§ Aim of the exercise: Would you reproduce every line of the material exactly?

============

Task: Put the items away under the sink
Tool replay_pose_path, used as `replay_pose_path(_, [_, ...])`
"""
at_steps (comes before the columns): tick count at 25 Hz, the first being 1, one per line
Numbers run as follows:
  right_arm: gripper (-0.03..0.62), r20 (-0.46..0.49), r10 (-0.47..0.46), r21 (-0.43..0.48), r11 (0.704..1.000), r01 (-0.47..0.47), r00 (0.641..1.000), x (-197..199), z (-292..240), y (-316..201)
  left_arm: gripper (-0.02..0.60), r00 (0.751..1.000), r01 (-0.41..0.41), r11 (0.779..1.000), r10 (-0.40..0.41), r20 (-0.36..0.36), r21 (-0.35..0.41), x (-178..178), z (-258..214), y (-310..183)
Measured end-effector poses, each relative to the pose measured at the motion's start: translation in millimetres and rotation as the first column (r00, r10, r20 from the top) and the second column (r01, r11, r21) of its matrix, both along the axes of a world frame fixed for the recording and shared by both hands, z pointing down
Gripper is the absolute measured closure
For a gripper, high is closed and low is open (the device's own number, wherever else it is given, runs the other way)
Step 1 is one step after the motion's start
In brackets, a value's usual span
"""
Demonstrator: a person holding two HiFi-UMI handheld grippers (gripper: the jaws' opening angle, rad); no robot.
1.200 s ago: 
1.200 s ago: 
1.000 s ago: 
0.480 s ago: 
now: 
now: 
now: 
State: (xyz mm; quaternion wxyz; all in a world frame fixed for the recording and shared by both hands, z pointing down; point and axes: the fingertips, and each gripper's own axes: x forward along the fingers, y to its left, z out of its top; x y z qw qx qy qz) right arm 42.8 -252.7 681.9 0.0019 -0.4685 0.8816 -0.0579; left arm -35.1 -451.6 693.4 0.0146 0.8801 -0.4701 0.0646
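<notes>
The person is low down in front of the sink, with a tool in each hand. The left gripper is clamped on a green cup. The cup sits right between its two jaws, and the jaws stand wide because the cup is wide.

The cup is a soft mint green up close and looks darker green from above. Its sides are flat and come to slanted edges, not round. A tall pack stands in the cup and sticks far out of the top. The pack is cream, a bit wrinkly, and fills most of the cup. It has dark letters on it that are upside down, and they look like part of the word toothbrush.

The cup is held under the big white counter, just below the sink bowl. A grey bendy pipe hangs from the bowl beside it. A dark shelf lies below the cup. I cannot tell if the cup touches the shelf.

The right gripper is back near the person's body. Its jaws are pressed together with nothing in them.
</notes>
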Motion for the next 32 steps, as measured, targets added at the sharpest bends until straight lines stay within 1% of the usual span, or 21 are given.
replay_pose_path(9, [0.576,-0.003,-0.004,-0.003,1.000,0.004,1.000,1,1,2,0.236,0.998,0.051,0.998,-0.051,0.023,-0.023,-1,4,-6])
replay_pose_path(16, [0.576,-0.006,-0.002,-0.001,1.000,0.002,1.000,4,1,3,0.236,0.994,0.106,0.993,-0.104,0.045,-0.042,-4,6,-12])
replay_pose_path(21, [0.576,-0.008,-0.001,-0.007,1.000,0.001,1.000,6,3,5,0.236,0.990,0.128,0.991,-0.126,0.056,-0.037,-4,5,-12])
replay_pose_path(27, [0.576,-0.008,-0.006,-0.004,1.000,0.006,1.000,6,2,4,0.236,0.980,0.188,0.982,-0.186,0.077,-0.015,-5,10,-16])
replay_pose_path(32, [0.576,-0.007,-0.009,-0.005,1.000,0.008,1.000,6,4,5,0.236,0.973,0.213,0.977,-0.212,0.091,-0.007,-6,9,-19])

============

§ Exercise solution:
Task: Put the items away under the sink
Tool replay_pose_path, used as `replay_pose_path(_, [_, ...])`
"""
at_steps (comes before the columns): tick count at 25 Hz, the first being 1, one per line
Numbers run as follows:
  right_arm: gripper (-0.03..0.62), r20 (-0.46..0.49), r10 (-0.47..0.46), r21 (-0.43..0.48), r11 (0.704..1.000), r01 (-0.47..0.47), r00 (0.641..1.000), x (-197..199), z (-292..240), y (-316..201)
  left_arm: gripper (-0.02..0.60), r00 (0.751..1.000), r01 (-0.41..0.41), r11 (0.779..1.000), r10 (-0.40..0.41), r20 (-0.36..0.36), r21 (-0.35..0.41), x (-178..178), z (-258..214), y (-310..183)
Measured end-effector poses, each relative to the pose measured at the motion's start: translation in millimetres and rotation as the first column (r00, r10, r20 from the top) and the second column (r01, r11, r21) of its matrix, both along the axes of a world frame fixed for the recording and shared by both hands, z pointing down
Gripper is the absolute measured closure
For a gripper, high is closed and low is open (the device's own number, wherever else it is given, runs the other way)
Step 1 is one step after the motion's start
In brackets, a value's usual span
"""
Demonstrator: a person holding two HiFi-UMI handheld grippers (gripper: the jaws' opening angle, rad); no robot.
1.200 s ago: 
1.200 s ago: 
1.000 s ago: 
0.480 s ago: 
now: 
now: 
now: 
State: (xyz mm; quaternion wxyz; all in a world frame fixed for the recording and shared by both hands, z pointing down; point and axes: the fingertips, and each gripper's own axes: x forward along the fingers, y to its left, z out of its top; x y z qw qx qy qz) right arm 42.8 -252.7 681.9 0.0019 -0.4685 0.8816 -0.0579; left arm -35.1 -451.6 693.4 0.0146 0.8801 -0.4701 0.0646
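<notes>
The person is low down in front of the sink, with a tool in each hand. The left gripper is clamped on a green cup. The cup sits right between its two jaws, and the jaws stand wide because the cup is wide.

The cup is a soft mint green up close and looks darker green from above. Its sides are flat and come to slanted edges, not round. A tall pack stands in the cup and sticks far out of the top. The pack is cream, a bit wrinkly, and fills most of the cup. It has dark letters on it that are upside down, and they look like part of the word toothbrush.

The cup is held under the big white counter, just below the sink bowl. A grey bendy pipe hangs from the bowl beside it. A dark shelf lies below the cup. I cannot tell if the cup touches the shelf.

The right gripper is back near the person's body. Its jaws are pressed together with nothing in them.
</notes>
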Motion for the next 32 steps, as measured, targets added at the sharpest bends until straight lines stay within 1% of the usual span, or 21 are given.
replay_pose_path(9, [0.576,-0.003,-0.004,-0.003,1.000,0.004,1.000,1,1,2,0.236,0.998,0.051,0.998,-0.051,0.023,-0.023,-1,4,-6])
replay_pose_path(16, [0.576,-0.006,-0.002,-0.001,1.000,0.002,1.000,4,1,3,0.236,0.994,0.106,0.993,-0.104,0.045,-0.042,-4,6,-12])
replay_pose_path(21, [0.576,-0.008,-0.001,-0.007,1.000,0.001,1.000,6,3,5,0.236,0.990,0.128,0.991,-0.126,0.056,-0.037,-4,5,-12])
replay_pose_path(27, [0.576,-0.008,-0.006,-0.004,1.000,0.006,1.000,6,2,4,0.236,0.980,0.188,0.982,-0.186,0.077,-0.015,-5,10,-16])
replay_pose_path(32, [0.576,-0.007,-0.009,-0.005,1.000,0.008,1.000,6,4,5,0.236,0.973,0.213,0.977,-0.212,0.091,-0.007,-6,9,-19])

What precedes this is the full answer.